### [Work instruction]
Lines with the word "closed" in them are the ones to copy from the records.

### [Data listing]
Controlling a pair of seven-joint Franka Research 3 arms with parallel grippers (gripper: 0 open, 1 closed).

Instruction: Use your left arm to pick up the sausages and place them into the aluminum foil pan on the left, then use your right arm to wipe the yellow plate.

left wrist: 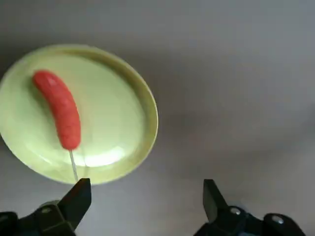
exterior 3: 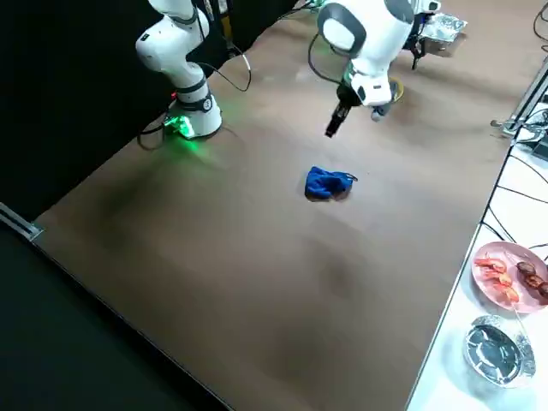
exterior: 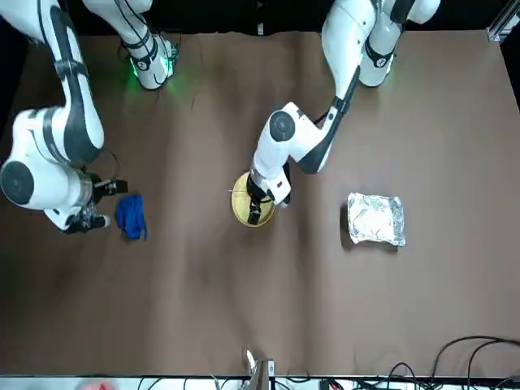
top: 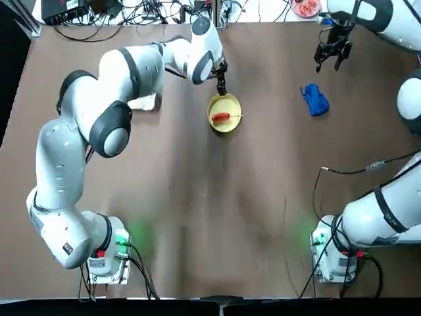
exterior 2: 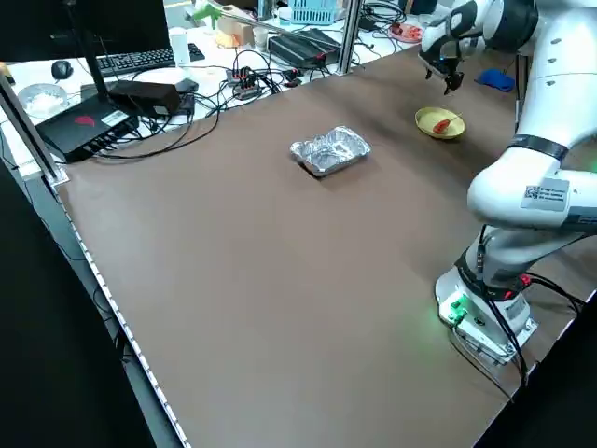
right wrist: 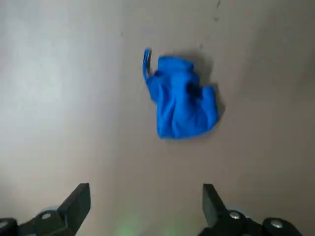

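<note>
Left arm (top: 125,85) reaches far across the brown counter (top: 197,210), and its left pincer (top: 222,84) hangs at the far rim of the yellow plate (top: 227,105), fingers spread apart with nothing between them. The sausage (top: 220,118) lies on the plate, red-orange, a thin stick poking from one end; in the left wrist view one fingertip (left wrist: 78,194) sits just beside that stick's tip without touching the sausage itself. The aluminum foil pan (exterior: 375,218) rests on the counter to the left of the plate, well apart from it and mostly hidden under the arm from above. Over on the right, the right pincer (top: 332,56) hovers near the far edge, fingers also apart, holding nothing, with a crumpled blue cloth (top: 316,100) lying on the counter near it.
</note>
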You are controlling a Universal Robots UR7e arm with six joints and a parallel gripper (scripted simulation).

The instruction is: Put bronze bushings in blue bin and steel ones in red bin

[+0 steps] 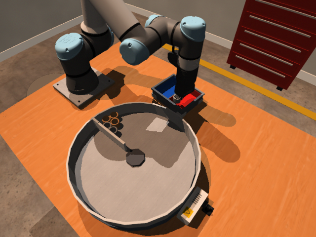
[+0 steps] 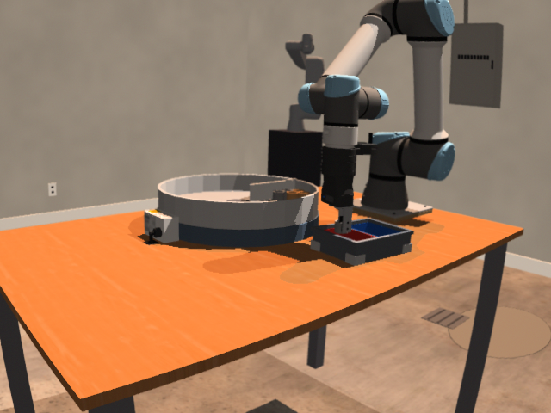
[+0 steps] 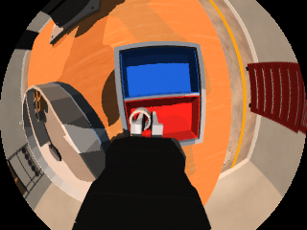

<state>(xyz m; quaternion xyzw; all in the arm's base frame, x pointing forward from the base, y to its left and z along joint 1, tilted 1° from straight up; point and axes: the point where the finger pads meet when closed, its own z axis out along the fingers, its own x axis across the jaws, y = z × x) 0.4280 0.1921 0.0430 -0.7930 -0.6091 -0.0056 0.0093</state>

### [Response for this exercise]
Controlling a pair of seven-joint Franka Research 3 arms with parallel grippers (gripper: 0 open, 1 closed).
<state>(xyz m; quaternion xyzw; all in the arm's base frame, x pointing forward from the base, y to its left and z along joint 1, tilted 1° from straight up; point and axes: the point where the finger pads meet when closed, its own z axis out along the fingers, its own x axis across the jaws, y = z × x) 0.4280 0.1921 0.0430 -0.7930 -0.6091 -0.0056 0.0093</state>

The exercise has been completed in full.